'Twas a cold and icy Saturday afternoon in the little hamlet of Suwon City in South Korea. Two young *cough* ladies, we'll call them Arizona and Missouri, had a craving for some Indian food, so they decided to meet at Ayesha by the train station for lunch. After some good food and general hanging out, they decided to leave and go back to their own neighborhood across town.
They left the restaurant and went in search of a taxi to dash them away back home. Now, they could've crossed the street, but Missouri was wearing YakTrax on her shoes so she wouldn't bust her ass on the snow/ice and wasn't up to climbing the stairs and crossing the road to catch a taxi that would've been more convenient. So, she made things more difficult and took her friend around the corner to catch a taxi without having to climb stairs.
They catch a taxi with minimal effort and no ass-busting on the ice, amazingly, since both of them are like a newborn Bambi on ice: one is from the desert and the other can barely walk on dry ground let alone ice. So, they get in the taxi and Arizona tells the driver, "Kyunghee-De kajuseyo." The driver says, "Gyonggi-de?" Arizona replies, "Aneeyo, Kyunghee-de." The driver shakes his head and says, "Gyonggi-de," and starts driving. Arizona and Missouri then both yell to the driver, "No! No 'Gyonggi-de', 'Kyunghee-de'!" The drive seems to understand and nods. Ok, good. Then the driver turns where he probably shouldn't turn. Arizona starts to get a bit worried, but Missouri used to live near the direction they are heading and tells Arizona that sometimes the taxi drivers will turn there and go around the major intersection to avoid traffic jams. But then, where the driver should turn right to head back to the main road, he keeps going straight. Arizona then pulls out her phone and has the driver pull over so she can show him the name of the place in Korean. This takes 4 attempts since he keeps touching the damn screen and flipping the page instead of just reading it. They even tell him "Yeongtong Gu" several times so he'll know for sure which area of Suwon to go to.

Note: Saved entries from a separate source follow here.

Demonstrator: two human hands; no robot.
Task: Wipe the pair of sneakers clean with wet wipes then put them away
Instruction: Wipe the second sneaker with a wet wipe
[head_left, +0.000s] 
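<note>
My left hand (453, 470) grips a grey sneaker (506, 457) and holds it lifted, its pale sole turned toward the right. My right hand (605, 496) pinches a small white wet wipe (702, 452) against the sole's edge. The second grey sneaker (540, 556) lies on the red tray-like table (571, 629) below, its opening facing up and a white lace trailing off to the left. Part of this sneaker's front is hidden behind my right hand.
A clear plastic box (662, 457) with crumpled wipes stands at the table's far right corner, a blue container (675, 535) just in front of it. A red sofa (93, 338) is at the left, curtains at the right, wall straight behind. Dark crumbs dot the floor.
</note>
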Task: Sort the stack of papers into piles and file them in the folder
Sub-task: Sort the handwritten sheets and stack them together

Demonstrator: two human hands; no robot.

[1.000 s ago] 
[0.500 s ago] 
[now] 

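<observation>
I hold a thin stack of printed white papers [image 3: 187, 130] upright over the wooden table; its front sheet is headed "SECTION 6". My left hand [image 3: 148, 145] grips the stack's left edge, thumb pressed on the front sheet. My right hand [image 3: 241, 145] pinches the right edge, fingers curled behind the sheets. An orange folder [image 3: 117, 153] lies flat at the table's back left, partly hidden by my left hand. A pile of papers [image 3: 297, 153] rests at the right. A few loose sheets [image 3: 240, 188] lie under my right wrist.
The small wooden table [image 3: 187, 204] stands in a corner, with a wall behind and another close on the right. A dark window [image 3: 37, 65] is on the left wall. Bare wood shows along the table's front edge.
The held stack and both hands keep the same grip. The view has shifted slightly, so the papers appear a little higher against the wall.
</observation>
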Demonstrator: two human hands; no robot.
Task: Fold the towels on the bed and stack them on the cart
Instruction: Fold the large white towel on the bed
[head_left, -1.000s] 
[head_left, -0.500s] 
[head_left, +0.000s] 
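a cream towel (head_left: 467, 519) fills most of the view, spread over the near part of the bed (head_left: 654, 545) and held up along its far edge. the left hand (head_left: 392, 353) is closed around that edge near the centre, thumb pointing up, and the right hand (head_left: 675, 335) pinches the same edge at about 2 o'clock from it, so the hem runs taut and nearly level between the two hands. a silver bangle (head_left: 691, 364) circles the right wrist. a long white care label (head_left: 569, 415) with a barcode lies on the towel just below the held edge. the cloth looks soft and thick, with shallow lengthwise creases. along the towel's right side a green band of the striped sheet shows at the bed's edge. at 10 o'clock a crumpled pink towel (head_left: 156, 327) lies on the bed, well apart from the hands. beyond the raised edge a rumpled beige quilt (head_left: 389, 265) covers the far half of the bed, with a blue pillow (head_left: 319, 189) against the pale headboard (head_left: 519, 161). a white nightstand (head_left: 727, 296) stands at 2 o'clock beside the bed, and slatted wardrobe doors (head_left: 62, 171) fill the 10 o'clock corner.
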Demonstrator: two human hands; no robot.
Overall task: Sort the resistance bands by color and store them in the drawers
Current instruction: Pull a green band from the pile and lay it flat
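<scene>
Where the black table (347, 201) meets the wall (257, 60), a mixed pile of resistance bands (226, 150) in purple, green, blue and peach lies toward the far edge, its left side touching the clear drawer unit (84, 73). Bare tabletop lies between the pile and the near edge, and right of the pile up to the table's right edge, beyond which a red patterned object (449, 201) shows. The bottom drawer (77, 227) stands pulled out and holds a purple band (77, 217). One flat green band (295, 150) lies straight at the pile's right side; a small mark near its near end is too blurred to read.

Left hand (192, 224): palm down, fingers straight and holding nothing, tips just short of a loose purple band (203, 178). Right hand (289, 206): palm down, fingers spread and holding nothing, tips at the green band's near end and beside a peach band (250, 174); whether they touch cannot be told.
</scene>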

Finally! It seems they might finally have gotten through to the old man (and he was old). They continue on their merry way, but where the driver should have turned to go around the fortress to head to the right part of town, he turns the other way. Arizona and Missouri begin to get very angry when they arrive at the entrance to Gyonggi-de. Arizona then yells very angrily at the driver, "NO! NOT GYONGGI_DE!!! KYUNGHEE DE!! KYUNGHEE DE!! YEONGTONG!!" The driver turns around and starts to head in what seems to be the right direction. Now, if you're familiar with Korean body language and could see the driver, which Missouri could, you would see the driver doing the little head tilt/shake and muttering to himself that means he thinks the passengers don't know where they want to go and are stupid foreigners. Meanwhile, the passengers just want to strangle him.
Finally, the angry taxi ride ends at Arizona's apartment by Kyunghee-de - the driver took the ladies directly to the right place once he got his head out of his ass - and Missouri and Arizona have a much needed drink.
Moral of the story: Some people are just fucking assholes and think foreigners in Korea are stupid and don't know anything - even where the hell they want to go in a taxi when they show the address IN KOREAN. Asshole.
That is really awful. I hope it’s just a language barrier misunderstanding, and that’s the first and last horrid taxi experience you had. Hopefully this bad impression won't make you generalize about their taxi drivers as a whole. After all, there will always be an unlikely taxi driver wherever you are in this world.